▶ WORK TO BE COMPLETED
Transcribe every line from the one containing "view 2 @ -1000" to the end of the listing, exactly as written, and leave out the pictures.

_ _ _ _

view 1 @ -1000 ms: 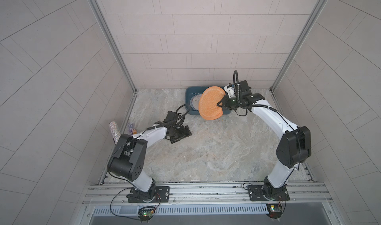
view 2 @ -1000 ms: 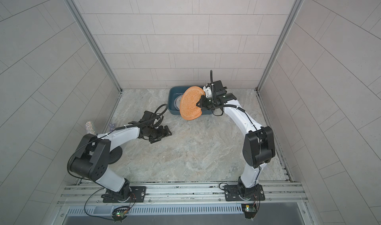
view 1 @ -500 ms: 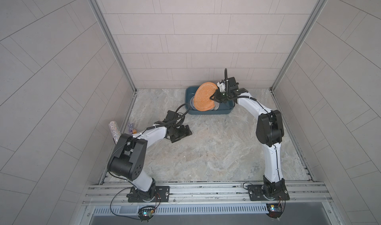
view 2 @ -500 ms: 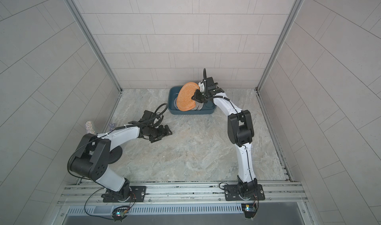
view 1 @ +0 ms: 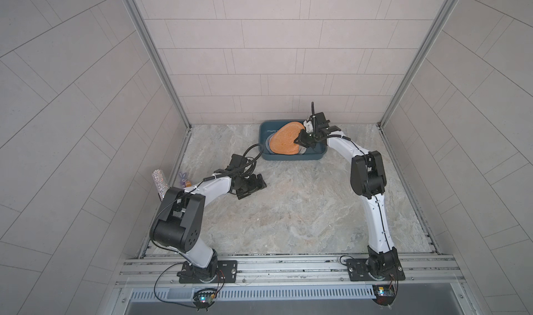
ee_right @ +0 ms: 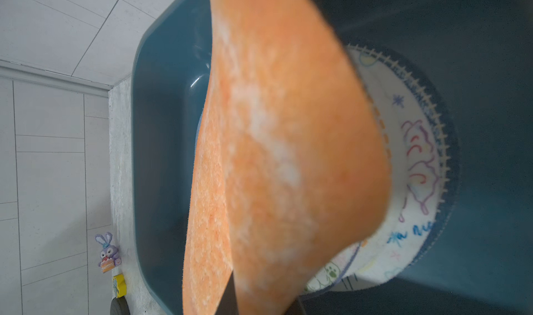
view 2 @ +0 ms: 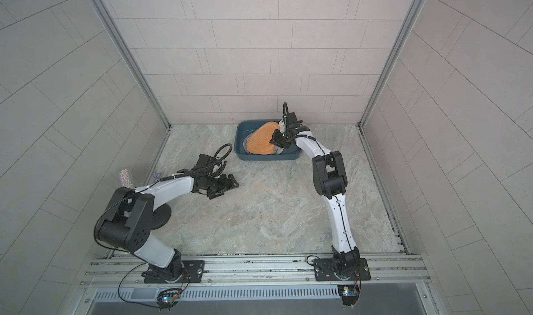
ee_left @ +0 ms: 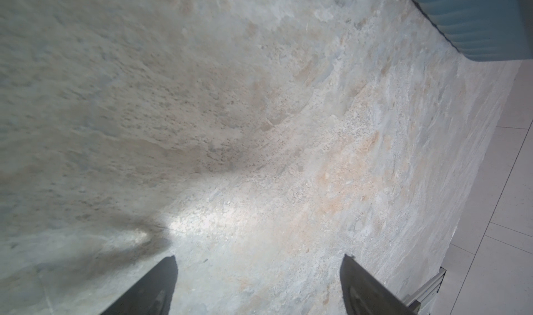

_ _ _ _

▶ WORKED SOLUTION
view 2 @ -1000 ms: 
view 1 @ -500 ms: 
view 2 @ -500 ms: 
view 1 @ +0 ms: 
ee_right @ +0 ms: 
view 2 @ +0 ms: 
ee_left @ +0 ms: 

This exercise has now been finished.